Task to carry out: Transcribe all of the records exactly, leaving every line as it is.

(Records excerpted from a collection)
----
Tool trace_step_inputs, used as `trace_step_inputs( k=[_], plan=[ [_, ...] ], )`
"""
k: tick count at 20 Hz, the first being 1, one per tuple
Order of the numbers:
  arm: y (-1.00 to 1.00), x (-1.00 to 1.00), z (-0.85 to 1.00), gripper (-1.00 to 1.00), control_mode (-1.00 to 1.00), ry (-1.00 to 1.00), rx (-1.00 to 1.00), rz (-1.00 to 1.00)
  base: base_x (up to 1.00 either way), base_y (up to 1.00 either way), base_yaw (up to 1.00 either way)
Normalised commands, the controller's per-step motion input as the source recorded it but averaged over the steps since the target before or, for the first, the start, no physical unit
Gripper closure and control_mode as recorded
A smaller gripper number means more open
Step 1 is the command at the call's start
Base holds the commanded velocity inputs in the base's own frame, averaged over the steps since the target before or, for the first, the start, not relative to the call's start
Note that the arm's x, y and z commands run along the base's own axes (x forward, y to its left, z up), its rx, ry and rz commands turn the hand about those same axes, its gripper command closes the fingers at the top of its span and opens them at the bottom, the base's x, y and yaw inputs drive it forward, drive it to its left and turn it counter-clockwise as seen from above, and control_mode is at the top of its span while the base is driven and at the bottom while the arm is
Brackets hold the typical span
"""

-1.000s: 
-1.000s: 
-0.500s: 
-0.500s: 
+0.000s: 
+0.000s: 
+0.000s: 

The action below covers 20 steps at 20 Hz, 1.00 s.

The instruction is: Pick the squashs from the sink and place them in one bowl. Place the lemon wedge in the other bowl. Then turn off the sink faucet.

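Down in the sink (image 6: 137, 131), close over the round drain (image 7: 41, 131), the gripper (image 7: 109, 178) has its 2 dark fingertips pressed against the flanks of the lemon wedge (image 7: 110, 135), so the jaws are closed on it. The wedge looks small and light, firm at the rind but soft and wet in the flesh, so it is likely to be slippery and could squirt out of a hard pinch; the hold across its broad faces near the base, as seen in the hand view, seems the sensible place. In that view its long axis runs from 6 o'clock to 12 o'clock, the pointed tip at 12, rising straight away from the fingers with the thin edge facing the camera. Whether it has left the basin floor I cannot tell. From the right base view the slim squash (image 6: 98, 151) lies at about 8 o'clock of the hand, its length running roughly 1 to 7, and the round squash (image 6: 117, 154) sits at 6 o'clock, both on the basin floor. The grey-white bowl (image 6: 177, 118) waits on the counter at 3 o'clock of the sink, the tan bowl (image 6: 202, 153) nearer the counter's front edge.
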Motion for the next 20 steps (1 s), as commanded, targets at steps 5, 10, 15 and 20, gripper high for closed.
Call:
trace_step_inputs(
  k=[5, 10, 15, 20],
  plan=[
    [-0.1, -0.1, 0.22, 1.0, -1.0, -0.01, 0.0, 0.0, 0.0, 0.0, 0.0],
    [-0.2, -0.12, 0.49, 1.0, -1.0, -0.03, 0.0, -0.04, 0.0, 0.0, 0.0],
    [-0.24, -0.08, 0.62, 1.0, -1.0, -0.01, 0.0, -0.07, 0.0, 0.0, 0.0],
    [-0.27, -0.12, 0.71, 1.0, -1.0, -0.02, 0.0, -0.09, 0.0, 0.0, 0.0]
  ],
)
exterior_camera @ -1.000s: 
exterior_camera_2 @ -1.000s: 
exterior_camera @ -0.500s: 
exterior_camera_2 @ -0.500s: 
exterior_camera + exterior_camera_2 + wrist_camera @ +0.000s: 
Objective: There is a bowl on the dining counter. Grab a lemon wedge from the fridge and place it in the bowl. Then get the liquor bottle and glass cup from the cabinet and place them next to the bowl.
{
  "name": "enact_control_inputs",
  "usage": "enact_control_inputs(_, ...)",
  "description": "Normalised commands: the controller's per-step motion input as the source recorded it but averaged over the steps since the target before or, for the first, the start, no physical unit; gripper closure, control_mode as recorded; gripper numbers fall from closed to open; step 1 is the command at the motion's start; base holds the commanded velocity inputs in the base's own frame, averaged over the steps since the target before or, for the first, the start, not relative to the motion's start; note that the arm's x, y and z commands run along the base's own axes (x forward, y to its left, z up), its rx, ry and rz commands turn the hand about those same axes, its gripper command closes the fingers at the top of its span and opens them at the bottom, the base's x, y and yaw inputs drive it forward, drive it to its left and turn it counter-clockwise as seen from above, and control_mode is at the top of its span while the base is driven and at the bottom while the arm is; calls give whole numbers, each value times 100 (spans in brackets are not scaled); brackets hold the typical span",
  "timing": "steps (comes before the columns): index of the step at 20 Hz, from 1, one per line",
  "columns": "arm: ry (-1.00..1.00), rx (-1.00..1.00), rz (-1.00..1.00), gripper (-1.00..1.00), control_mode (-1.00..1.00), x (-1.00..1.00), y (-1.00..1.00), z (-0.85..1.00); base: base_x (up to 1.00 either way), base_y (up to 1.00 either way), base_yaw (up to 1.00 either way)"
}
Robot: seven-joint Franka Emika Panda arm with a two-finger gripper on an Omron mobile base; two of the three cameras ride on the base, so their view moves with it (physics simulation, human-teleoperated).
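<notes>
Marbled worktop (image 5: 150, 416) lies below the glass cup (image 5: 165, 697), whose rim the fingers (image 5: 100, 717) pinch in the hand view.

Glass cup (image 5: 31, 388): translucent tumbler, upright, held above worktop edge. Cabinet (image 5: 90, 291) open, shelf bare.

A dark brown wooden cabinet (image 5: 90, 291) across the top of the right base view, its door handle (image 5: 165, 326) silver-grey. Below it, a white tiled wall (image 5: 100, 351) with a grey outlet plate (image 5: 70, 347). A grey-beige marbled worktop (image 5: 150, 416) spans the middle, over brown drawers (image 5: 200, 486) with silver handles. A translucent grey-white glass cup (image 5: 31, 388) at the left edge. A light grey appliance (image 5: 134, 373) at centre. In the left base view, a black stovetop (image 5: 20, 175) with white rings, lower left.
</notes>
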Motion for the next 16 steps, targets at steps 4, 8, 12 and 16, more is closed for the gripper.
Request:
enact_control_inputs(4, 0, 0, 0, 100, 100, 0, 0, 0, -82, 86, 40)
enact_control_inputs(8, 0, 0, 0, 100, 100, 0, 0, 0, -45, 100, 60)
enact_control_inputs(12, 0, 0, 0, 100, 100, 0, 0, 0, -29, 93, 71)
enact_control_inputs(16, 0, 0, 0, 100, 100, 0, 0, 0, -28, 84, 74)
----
Exercise response:
Tool trace_step_inputs, used as `trace_step_inputs( k=[_], plan=[ [_, ...] ], )`
"""
k: tick count at 20 Hz, the first being 1, one per tuple
Order of the numbers:
  arm: y (-1.00 to 1.00), x (-1.00 to 1.00), z (-0.85 to 1.00), gripper (-1.00 to 1.00), control_mode (-1.00 to 1.00), ry (-1.00 to 1.00), rx (-1.00 to 1.00), rz (-1.00 to 1.00)
  base: base_x (up to 1.00 either way), base_y (up to 1.00 either way), base_yaw (up to 1.00 either way)
Normalised commands, the controller's per-step motion input as the source recorded it but averaged over the steps since the target before or, for the first, the start, no physical unit
Gripper closure and control_mode as recorded
A smaller gripper number means more open
Step 1 is the command at the call's start
Base holds the commanded velocity inputs in the base's own frame, averaged over the steps since the target before or, for the first, the start, not relative to the call's start
Note that the arm's x, y and z commands run along the base's own axes (x forward, y to its left, z up), its rx, ry and rz commands turn the hand about those same axes, its gripper command closes the fingers at the top of its span and opens them at the bottom, the base's x, y and yaw inputs drive it forward, drive it to its left and turn it counter-clockwise as seen from above, and control_mode is at the top of its span while the base is driven and at the bottom while the arm is
Brackets hold the typical span
"""

-1.000s: 
-1.000s: 
-0.500s: 
-0.500s: 
+0.000s: 
+0.000s: 
+0.000s: 

The action below covers 20 steps at 20 Hz, 1.00 s.

The instruction is: Pick the squashs from the sink and place them in one bowl. Place the lemon wedge in the other bowl. Then turn off the sink faucet.

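Down in the sink (image 6: 137, 131), close over the round drain (image 7: 41, 131), the gripper (image 7: 109, 178) has its 2 dark fingertips pressed against the flanks of the lemon wedge (image 7: 110, 135), so the jaws are closed on it. The wedge looks small and light, firm at the rind but soft and wet in the flesh, so it is likely to be slippery and could squirt out of a hard pinch; the hold across its broad faces near the base, as seen in the hand view, seems the sensible place. In that view its long axis runs from 6 o'clock to 12 o'clock, the pointed tip at 12, rising straight away from the fingers with the thin edge facing the camera. Whether it has left the basin floor I cannot tell. From the right base view the slim squash (image 6: 98, 151) lies at about 8 o'clock of the hand, its length running roughly 1 to 7, and the round squash (image 6: 117, 154) sits at 6 o'clock, both on the basin floor. The grey-white bowl (image 6: 177, 118) waits on the counter at 3 o'clock of the sink, the tan bowl (image 6: 202, 153) nearer the counter's front edge.
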Motion for the next 20 steps (1 s), as commanded, targets at steps 5, 10, 15 and 20, gripper high for closed.
Call:
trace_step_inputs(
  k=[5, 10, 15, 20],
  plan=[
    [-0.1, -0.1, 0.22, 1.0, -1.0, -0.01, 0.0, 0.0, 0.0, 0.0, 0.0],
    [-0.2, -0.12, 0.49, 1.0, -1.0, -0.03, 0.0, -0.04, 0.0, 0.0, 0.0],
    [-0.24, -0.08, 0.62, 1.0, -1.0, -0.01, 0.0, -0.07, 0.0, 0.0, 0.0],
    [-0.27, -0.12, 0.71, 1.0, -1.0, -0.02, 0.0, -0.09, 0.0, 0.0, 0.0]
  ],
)
exterior_camera @ -1.000s: 
exterior_camera_2 @ -1.000s: 
exterior_camera @ -0.500s: 
exterior_camera_2 @ -0.500s: 
exterior_camera + exterior_camera_2 + wrist_camera @ +0.000s: 
Objective: There is a bowl on the dining counter. Grab a lemon wedge from the fridge and place it in the bowl. Then get the liquor bottle and glass cup from the cabinet and place them next to the bowl.
{
  "name": "enact_control_inputs",
  "usage": "enact_control_inputs(_, ...)",
  "description": "Normalised commands: the controller's per-step motion input as the source recorded it but averaged over the steps since the target before or, for the first, the start, no physical unit; gripper closure, control_mode as recorded; gripper numbers fall from closed to open; step 1 is the command at the motion's start; base holds the commanded velocity inputs in the base's own frame, averaged over the steps since the target before or, for the first, the start, not relative to the motion's start; note that the arm's x, y and z commands run along the base's own axes (x forward, y to its left, z up), its rx, ry and rz commands turn the hand about those same axes, its gripper command closes the fingers at the top of its span and opens them at the bottom, the base's x, y and yaw inputs drive it forward, drive it to its left and turn it counter-clockwise as seen from above, and control_mode is at the top of its span while the base is driven and at the bottom while the arm is; calls give whole numbers, each value times 100 (spans in brackets are not scaled); brackets hold the typical span",
  "timing": "steps (comes before the columns): index of the step at 20 Hz, from 1, one per line",
  "columns": "arm: ry (-1.00..1.00), rx (-1.00..1.00), rz (-1.00..1.00), gripper (-1.00..1.00), control_mode (-1.00..1.00), x (-1.00..1.00), y (-1.00..1.00), z (-0.85..1.00); base: base_x (up to 1.00 either way), base_y (up to 1.00 either way), base_yaw (up to 1.00 either way)"
}
Robot: seven-joint Franka Emika Panda arm with a two-finger gripper on an Omron mobile base; two of the three cameras ride on the base, so their view moves with it (physics simulation, human-teleoperated).
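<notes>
Marbled worktop (image 5: 150, 416) lies below the glass cup (image 5: 165, 697), whose rim the fingers (image 5: 100, 717) pinch in the hand view.

Glass cup (image 5: 31, 388): translucent tumbler, upright, held above worktop edge. Cabinet (image 5: 90, 291) open, shelf bare.

A dark brown wooden cabinet (image 5: 90, 291) across the top of the right base view, its door handle (image 5: 165, 326) silver-grey. Below it, a white tiled wall (image 5: 100, 351) with a grey outlet plate (image 5: 70, 347). A grey-beige marbled worktop (image 5: 150, 416) spans the middle, over brown drawers (image 5: 200, 486) with silver handles. A translucent grey-white glass cup (image 5: 31, 388) at the left edge. A light grey appliance (image 5: 134, 373) at centre. In the left base view, a black stovetop (image 5: 20, 175) with white rings, lower left.
</notes>
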Motion for the next 16 steps, targets at steps 4, 8, 12 and 16, more is closed for the gripper.
Request:
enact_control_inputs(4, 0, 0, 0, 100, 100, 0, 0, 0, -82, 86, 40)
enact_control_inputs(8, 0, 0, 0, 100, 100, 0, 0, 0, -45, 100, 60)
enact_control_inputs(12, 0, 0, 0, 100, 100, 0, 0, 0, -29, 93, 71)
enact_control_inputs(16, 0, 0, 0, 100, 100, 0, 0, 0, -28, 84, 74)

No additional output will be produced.